The problem – Nothing but the pictures is dropped; write out all the remaining data below exactly.

== == ==

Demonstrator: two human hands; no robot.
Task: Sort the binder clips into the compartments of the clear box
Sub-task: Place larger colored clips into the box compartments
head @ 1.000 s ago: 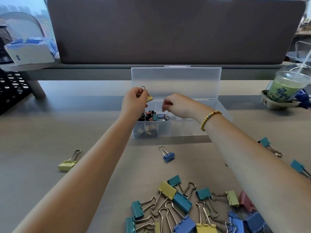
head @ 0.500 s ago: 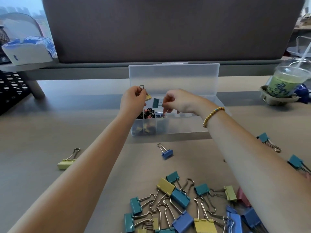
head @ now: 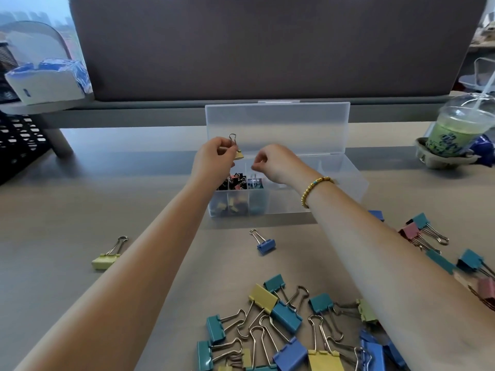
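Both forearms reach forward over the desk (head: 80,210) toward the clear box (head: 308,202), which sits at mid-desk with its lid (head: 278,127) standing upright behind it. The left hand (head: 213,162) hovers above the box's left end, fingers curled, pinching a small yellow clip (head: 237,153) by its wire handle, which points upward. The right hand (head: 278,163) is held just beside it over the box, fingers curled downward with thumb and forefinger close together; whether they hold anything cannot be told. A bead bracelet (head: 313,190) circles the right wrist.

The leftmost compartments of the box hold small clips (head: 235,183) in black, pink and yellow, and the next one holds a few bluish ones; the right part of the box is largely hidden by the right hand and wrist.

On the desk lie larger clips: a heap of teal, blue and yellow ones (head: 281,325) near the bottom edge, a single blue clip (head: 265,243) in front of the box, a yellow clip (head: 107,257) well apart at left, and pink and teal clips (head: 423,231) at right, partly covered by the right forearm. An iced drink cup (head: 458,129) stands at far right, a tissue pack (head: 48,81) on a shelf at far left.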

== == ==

Result for this task –
Demonstrator: two human hands; no robot.
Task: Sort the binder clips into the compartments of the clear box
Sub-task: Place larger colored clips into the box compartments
head @ 1.000 s ago: 
head @ 0.500 s ago: 
head @ now: 
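Both forearms reach forward over the desk (head: 80,210) toward the clear box (head: 308,202), which sits at mid-desk with its lid (head: 278,127) standing upright behind it. The left hand (head: 213,162) hovers above the box's left end, fingers curled, pinching a small yellow clip (head: 237,153) by its wire handle, which points upward. The right hand (head: 278,163) is held just beside it over the box, fingers curled downward with thumb and forefinger close together; whether they hold anything cannot be told. A bead bracelet (head: 313,190) circles the right wrist.

The leftmost compartments of the box hold small clips (head: 235,183) in black, pink and yellow, and the next one holds a few bluish ones; the right part of the box is largely hidden by the right hand and wrist.

On the desk lie larger clips: a heap of teal, blue and yellow ones (head: 281,325) near the bottom edge, a single blue clip (head: 265,243) in front of the box, a yellow clip (head: 107,257) well apart at left, and pink and teal clips (head: 423,231) at right, partly covered by the right forearm. An iced drink cup (head: 458,129) stands at far right, a tissue pack (head: 48,81) on a shelf at far left.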

There is no more to add to the answer.